Though “Sci-Fi” may be “scrutable and safe,” Smith’s next poem is considerably more complex. “My God, it’s Full of Stars” stretches over five pages in five distinct sections. Not only does Smith write a long poem here, but she also varies the form, subject, and perspective among each of the sections. The progression in form is interesting here, as Smith writes more formally in the first section of tercets, using both ending rhymes and internal rhymes, and maintaining the pace of reading. Section two is also tercets, though the rhymes become more subtle and nuanced, and the lines much longer. In the third section she abandons the tercet all together, and instead forms two long double-spaced stanzas. This progression mirrors the content of the sections as well, into the expansive matter of section three, which begins “perhaps the great error is believing we’re alone” (1). This third section is perhaps the closest to my own poems I see in Smith’s collection, a galactic scale of questioning whether life exists outside our own tiny planet. As in “Sci-Fi”, Smith creates space here to allow the reader into the poem, both physical space on the page and cognitive space through an accessible diction. And yet she still grounds the expansive inside her mourning, returns to her father’s death and the cause of it, “a lit match to the bowl of his pipe/for the first time” (20-1).

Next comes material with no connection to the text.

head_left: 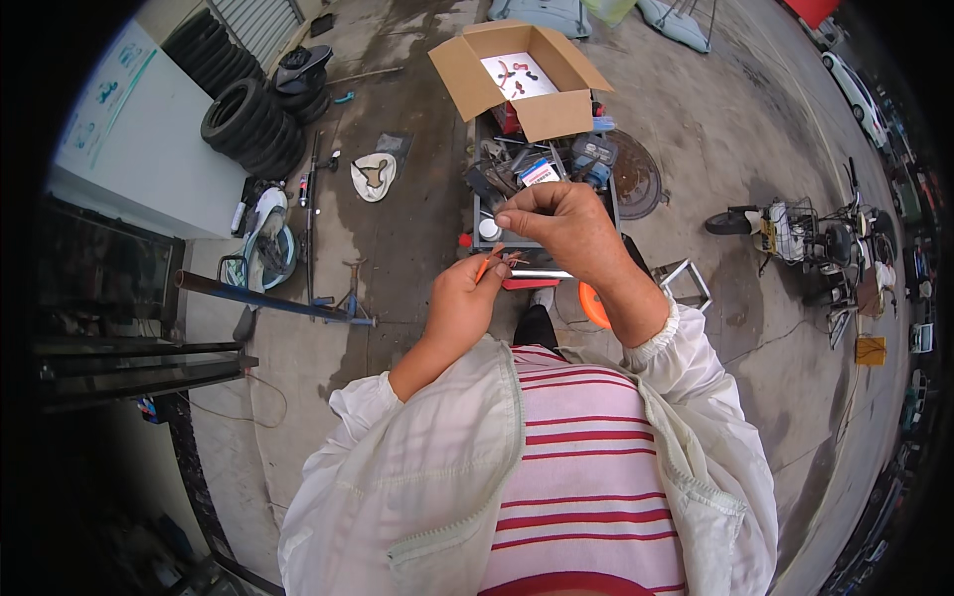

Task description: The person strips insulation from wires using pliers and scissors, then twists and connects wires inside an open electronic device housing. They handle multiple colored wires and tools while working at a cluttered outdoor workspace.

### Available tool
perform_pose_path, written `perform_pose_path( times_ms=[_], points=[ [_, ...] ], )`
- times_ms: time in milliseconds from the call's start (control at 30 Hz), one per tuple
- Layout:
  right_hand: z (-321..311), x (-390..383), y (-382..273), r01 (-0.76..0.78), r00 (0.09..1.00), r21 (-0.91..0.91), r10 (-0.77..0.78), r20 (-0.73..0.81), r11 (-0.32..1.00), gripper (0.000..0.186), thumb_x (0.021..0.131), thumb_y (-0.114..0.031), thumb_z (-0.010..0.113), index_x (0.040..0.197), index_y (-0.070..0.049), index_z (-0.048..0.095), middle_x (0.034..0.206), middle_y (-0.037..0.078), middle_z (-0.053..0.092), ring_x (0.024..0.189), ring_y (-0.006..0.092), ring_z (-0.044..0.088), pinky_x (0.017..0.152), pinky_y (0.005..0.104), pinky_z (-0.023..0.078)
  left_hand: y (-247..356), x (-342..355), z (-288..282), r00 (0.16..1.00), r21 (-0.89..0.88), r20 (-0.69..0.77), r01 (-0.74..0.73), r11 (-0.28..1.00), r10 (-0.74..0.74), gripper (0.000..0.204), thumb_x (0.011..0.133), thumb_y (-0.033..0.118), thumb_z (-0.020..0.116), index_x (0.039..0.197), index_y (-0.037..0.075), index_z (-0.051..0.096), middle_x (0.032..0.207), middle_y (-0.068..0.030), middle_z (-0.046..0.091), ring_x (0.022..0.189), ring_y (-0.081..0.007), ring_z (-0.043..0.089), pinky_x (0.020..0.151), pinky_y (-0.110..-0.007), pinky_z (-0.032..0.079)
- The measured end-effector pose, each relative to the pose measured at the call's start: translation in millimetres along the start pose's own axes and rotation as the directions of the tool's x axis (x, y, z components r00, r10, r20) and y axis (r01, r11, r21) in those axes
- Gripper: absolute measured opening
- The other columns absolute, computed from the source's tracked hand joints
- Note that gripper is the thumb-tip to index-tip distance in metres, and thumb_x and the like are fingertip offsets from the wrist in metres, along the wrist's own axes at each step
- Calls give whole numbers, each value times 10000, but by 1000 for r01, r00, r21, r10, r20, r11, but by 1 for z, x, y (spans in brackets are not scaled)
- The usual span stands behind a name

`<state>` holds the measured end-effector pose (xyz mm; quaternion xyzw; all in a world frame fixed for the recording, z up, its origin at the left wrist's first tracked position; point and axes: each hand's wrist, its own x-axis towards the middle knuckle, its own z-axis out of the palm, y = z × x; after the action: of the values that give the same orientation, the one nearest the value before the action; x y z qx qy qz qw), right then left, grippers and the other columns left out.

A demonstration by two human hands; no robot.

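My left hand is closed in a pinch near the front edge of a tool cart. Between its thumb and fingers is a short orange wire with copper-coloured strands fanning out at the end. My right hand is a little higher and to the right, thumb and forefinger pressed together; whatever they hold is too small to make out. Just left of those fingertips sits a round white lid on the cart. An open cardboard box at the cart's far end holds small red and dark pieces on a white bottom.
Tools and a blue-grey power tool crowd the cart. An orange round object and a white metal frame are on its right. Stacked tires, a basin and a blue-ended metal stand occupy the left. A scooter stands at right.
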<state>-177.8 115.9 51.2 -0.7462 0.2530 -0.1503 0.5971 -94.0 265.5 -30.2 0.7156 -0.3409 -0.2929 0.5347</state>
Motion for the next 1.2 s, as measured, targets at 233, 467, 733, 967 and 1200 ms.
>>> perform_pose_path(
  times_ms=[233, 467, 733, 967, 1200],
  points=[
    [0, 2, 9, 117, 985, 25, -113, -131, 993, 150, 849, -117, 724, 867, 31, 707, 738, 31, 682, 660, 65, 568, 582, 250, 467, 0, -2, 0, 1000, -1, -3, -12, 1000, 12, 197, 960, 177, 585, 934, 6, 679, 629, 40, 493, 554, -37, 387, 510, -245, 334],
    [-22, -1, 2, 315, 864, -389, -431, -260, 866, 87, 781, -90, 735, 830, -19, 720, 761, 99, 671, 707, 225, 631, 652, 335, 487, -6, 10, -20, 928, -731, 73, 299, 613, -365, 206, 1013, 234, 527, 1030, 48, 612, 871, -37, 618, 483, -18, 341, 460, -199, 341],
    [36, -3, 52, 202, 967, -40, -206, -151, 979, 99, 773, -111, 746, 825, -27, 740, 742, 99, 652, 667, 200, 627, 611, 328, 482, 14, 10, -15, 909, -779, 227, 385, 494, -350, 179, 1016, 230, 516, 995, 71, 595, 845, -6, 605, 519, -25, 360, 476, -204, 336],
    [40, -1, 50, 169, 968, -113, -186, -166, 979, 176, 772, -120, 754, 919, -27, 728, 796, 110, 636, 717, 223, 611, 645, 335, 484, -1, 11, -23, 927, -681, 240, 372, 630, -287, 138, 996, 203, 549, 990, 77, 604, 723, 62, 470, 522, -3, 332, 428, -173, 254],
    [49, -13, 11, 533, 747, -618, -665, 23, 578, 536, 750, -109, 734, 1275, -115, 622, 1036, 111, 559, 952, 293, 521, 849, 411, 392, 7, 4, -23, 964, -619, 69, 243, 747, -257, 175, 987, 133, 525, 1036, 4, 634, 804, 37, 577, 576, -7, 422, 479, -190, 324]
  ],
)
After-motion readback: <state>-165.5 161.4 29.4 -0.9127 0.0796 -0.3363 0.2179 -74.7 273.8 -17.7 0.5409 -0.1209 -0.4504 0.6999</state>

This return resets the perspective from the vast and grandiose to the specific and personal, reattaching to the human perspective.

Though section three is certainly less formal than the preceding sections, Smith still capitalizes on the use of sound and rhythm through each line. Section four offers yet another perspective on the human understanding of the universe, presenting both the final scenes of Stanley Kubrick’s 2001 as well as the manufacturing that went into them. Kubrick is known for formal constructions, and so the section reasserts some formality, back to the concrete reality of the set and the “costumes go[ing] back on their racks” (19). The movie serves as a metaphor here: a human construction of imaginary “what-ifs” which always must return to the human present. The return to the set and out of the imagination at the end of section four leads into the closest-perspective section of the poem. In section five, the speaker clearly becomes the first person narrator, recounting the father’s job, his excitement with it, and framing it within historical events. Mirroring this “I” speaker, Smith adds “i” sounds throughout this section of the poem. The section concludes with a jarring return to the vast perspective of a successful Hubble Space Telescope, which “saw to the edge of all there is—//so brutal and alive it seemed to comprehend us back” (16-17). The arc of “My God, it’s Full of Stars” concludes with a discontinuity which mirrors that of mourning. Time and space come unhinged in our human perspective, and the reader is no longer relaxing in a space “scrutable and safe.”

While not entirely what I expected, Smith’s contemplation of mourning couched inside the sublimity of the universe holds much for me to learn from. Her ability to ground the vastness or sublime within the human perspective is a skill which I am still exploring. The locus of humanity within the solar system, the galaxy, and the universe still has much space to explore within it. Smith’s take on these questions in Life on Mars grounds itself within her own obsessions and the loss of her father. However, the techniques she uses to invite her readers in – not to challenge them but to share with them – holds a great deal of relevance to my own obsessions and perspective.

 

 

 

Works Cited

Smith, Tracy K.  “Sci-Fi”.  Life on Mars.  Minneapolis: Graywolf Press, 2011.  Print.  7.

—.  “My God, it’s Full of Stars”.  Life on Mars.  Minneapolis: Graywolf Press, 2011.  Print.  8-12.


[1] Here and following, references are to line numbers within the poem.